How to turn fruit and veg scraps into a delicious cake – recipe | Waste not

6 hours ago 4

To celebrate 10 years of writing for the Guardian and seven years of this column, I thought it would be fitting to bake a cake inspired by where Waste Not began: my food compost bin. I looked through the fridge and raw compost bin, and found some squash, carrots, apples, cucumber ends, a knob of ginger and a woody stick of lemongrass; I even considered a red cabbage leaf, but decided that brassicas are best kept out of the baking tin. The compost bin is more than a place for leftovers, it’s a source of inspiration, as well as a way to reflect on what we waste; it can even guide us towards cooking more resourcefully and creatively.

Compost cake with coconut icing

This is a fun riff on the classic carrot or courgette cake, designed to use up scraps of sweet fruit and veg. Be inventive but discerning with what you include, so think beetroot, squash, apple or citrus zest, and leave the garlic and red onion for another day. If you keep a raw-ingredient compost bin (we use a council-issued one), you can even pick through it for potential ingredients; if not, next time you cook, identify the scraps you could incorporate into this cake, so turning them into something delicious.

I normally make this cake with extra-virgin olive oil or sunflower oil, but on this occasion I used leftover plant-based spreads from testing supermarket “butters” for the food filter column. This recipe makes a large, moist cake that needs a good-sized pan and takes longer to cook than you might think.

For the cake
300g fruit and vegetable scraps (eg, beetroot peelings, apple cores, squash ends)
300g oil, or plant-based spread
3 eggs
300g wholemeal
plain flour, fine milled ideally
200g unrefined sugar
3 tsp baking powder

For the coconut icing (optional)
1 can full-fat coconut milk, chilled for at least 10 hours
1 tsp vanilla extract
65g icing sugar
, sifted
Finely grated zest of ½ orange, lemon or lime
, plus a little extra to finish (optional)
1–2 tbsp cornflour, or arrowroot powder (optional; this will make a firmer icing)
Mixed seeds and chopped nuts, to top (optional)
Rose petals, to top (optional)

Start by making the icing. Open the can of chilled coconut milk and scoop just the solidified thick cream into a bowl, leaving the coconut water behind. Add the vanilla extract, icing sugar and, if using, the citrus zest and cornflour, whip until light and fluffy, then cover and put in the fridge.
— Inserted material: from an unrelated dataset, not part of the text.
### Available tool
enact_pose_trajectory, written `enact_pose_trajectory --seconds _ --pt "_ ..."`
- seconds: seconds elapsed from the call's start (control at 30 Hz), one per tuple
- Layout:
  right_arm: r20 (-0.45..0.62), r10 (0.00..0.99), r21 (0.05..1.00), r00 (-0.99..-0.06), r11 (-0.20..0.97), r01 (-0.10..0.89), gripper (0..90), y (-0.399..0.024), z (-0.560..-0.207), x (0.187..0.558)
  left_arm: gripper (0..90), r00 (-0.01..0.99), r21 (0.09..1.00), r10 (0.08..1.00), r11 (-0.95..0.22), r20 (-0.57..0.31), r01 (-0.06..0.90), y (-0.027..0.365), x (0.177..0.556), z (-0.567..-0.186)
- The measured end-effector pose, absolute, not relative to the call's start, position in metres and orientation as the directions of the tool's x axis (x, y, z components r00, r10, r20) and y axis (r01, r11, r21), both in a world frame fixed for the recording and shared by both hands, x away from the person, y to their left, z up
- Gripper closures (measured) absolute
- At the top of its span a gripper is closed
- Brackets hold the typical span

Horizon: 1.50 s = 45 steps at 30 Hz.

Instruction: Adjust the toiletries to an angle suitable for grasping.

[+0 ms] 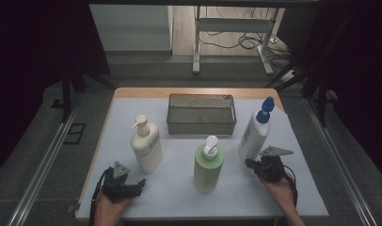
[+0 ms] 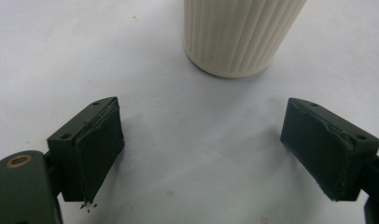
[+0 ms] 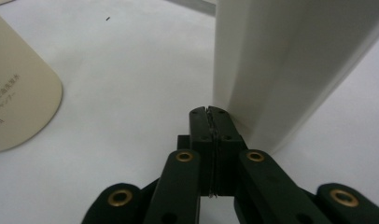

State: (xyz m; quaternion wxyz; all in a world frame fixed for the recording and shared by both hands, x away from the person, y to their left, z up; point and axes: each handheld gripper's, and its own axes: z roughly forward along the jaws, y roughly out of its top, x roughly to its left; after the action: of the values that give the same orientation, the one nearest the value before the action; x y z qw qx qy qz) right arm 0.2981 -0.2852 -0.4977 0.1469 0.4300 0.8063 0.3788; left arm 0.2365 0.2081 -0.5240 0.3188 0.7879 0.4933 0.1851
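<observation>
Three bottles stand on the pale mat (image 1: 283, 197): a cream pump bottle (image 1: 147, 146) at the left, a green pump bottle (image 1: 208, 165) in the middle, and a white bottle with a blue cap (image 1: 255, 134) at the right. My left gripper (image 1: 135, 184) rests near the front left edge. In the left gripper view it (image 2: 201, 149) stands open and holds nothing, with the cream bottle's ribbed base (image 2: 239, 32) a little ahead of it. My right gripper (image 1: 249, 163) is shut on nothing, its tips (image 3: 210, 112) right at the foot of the white bottle (image 3: 281, 70).
A wire mesh basket (image 1: 201, 123) sits at the back centre of the mat. A pale bottle side with printed text (image 3: 15, 93) lies at the left of the right gripper view. Metal rails run along both sides of the table.
</observation>
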Motion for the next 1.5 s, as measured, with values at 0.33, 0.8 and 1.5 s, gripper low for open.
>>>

Heat the oven to 200C (180C fan)/390F/gas 6. Put your chosen fruit and veg scraps in a food processor and pulse until finely chopped. Add the oil, eggs, flour, sugar and baking powder, and blend again until just combined.

Scrape the batter into a greased and lined cake tin, then bake for 55–65 minutes, or until a skewer inserted into the middle comes out clean. Leave to cool in the tin for five minutes, then turn out on to a rack. Once the cake is completely cool, spread the icing over the top, then scatter with seeds, chopped nuts, rose petals or/and extra grated citrus zest, if you like.